On March 31, the Appeal-Democrat published an article with the title Yuba County Open to Opting out of Sanctuary State Law. The article was the result of action taken by the board of supervisors at our March 27th meeting in response to public input. Based on requests from the public, the board of supervisors requested that staff prepare options for the board to consider regarding opting out of SB54, the Sanctuary State law. You can read the full article here.
The article includes the following quote from me: The board isn’t happy with the legislation,” said Supervisor Gary Bradford. “Prior to its passage, the board sent letters strongly opposing the legislation. I think the board wants to continue making that statement and do what county residents are asking but without putting the county at risk.” and when I posted the article and my quote on my Facebook page, I received requests for more details what those risks are.
Consider the following items with respect to potential risks:
- A majority of the County’s funding comes from State and Federal sources. In addition, the County is a political subdivision of the State and thus cannot disregard State law. Violating and/or disregarding state law could put the County at risk for losing State funding, which could result in the reduced ability or inability of the County to provide vital services to its residents. There is a risk to any County who doesn’t comply with State law, though this risk may decrease as more jurisdictions “opt out”.
- The Sheriff’s department now receives over $6 million annually by housing ICE detainees in our jail pursuant to a contract with the Federal Government, all of which is revenue that remains with the Sheriff’s Department. A revision to SB 54, specifically lobbied for by the Sheriff and Administration to the Governor’s Office prior to its passage, allowed this contract to continue. However, disregarding State law could cause the legislature to reconsider that provision. Such a decision would likely result in deep cuts to services provided by the Sheriff’s department to the residents of Yuba County. This risk is unique to those counties in CA that have contracts with ICE including Yuba.
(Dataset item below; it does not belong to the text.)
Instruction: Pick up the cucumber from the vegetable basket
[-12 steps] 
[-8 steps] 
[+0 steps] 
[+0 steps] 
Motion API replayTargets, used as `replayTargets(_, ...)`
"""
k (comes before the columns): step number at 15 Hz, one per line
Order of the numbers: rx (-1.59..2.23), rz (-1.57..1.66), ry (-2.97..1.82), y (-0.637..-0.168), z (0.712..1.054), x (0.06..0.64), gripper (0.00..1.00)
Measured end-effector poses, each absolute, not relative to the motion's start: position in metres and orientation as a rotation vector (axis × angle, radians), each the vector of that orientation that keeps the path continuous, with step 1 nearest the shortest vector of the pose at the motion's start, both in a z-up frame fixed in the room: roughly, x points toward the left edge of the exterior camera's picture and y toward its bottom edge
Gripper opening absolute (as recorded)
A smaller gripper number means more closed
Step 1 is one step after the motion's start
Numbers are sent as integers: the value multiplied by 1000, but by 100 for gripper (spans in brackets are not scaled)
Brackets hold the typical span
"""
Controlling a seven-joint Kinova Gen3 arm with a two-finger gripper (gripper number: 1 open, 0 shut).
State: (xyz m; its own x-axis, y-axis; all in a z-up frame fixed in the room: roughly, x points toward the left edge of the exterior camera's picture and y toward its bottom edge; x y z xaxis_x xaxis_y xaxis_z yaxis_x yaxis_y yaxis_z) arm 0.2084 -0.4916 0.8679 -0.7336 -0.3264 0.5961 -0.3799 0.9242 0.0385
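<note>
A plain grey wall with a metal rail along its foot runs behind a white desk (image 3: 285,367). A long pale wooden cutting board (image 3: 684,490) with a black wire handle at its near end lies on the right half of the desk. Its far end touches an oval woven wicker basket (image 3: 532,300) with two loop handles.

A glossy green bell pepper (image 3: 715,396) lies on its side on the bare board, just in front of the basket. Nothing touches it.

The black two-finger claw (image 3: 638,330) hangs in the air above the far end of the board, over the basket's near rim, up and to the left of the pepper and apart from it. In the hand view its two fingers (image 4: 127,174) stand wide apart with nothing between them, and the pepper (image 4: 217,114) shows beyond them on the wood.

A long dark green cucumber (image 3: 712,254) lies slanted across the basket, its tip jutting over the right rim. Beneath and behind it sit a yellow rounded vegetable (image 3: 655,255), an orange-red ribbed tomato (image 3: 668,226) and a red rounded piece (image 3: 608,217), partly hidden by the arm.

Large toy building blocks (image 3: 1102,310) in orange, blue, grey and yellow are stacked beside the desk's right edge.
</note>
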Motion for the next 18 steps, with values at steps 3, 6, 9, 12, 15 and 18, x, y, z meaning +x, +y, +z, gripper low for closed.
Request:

- Yuba is one of four counties mentioned in the Federal Government’s lawsuit against CA. We are not currently a named party; however, any action that could result in Yuba County being named a party or otherwise deeply involved in the lawsuit would clearly cost Yuba County taxpayers money, due to the costs involved with litigation. That cost could directly impact the services we provide to residents. As mentioned previously, this risk is unique to Yuba County and the other counties who house ICE detainees pursuant to a Federal contract.
My job as a supervisor is to consider all the facts, receive staff input, receive community input, and make an educated and well-informed decision that I believe is best for our residents. Clearly there are many residents who want us to take action to continue to cooperate with ICE when illegal immigrants commit crimes in our community. I want our law enforcement to do that as well. There is clearly a potential risk to public safety by allowing convicted criminals to remain in our community once they have served their time. However, is that risk greater than the risk to county services, including the potential impact to the Yuba County Sheriff’s Department, if any of the potential risks I mentioned above materialized? Probably not. I guarantee that many who want the County to take action would be less supportive if the end result was a loss of funding to law enforcement and thus a decrease in public safety services.
That’s why the Board has asked staff to come back to us with some options. We are seeking options that will continue to express the Board’s strong opposition to SB 54 while protecting public safety and county services for all of the residents of Yuba County.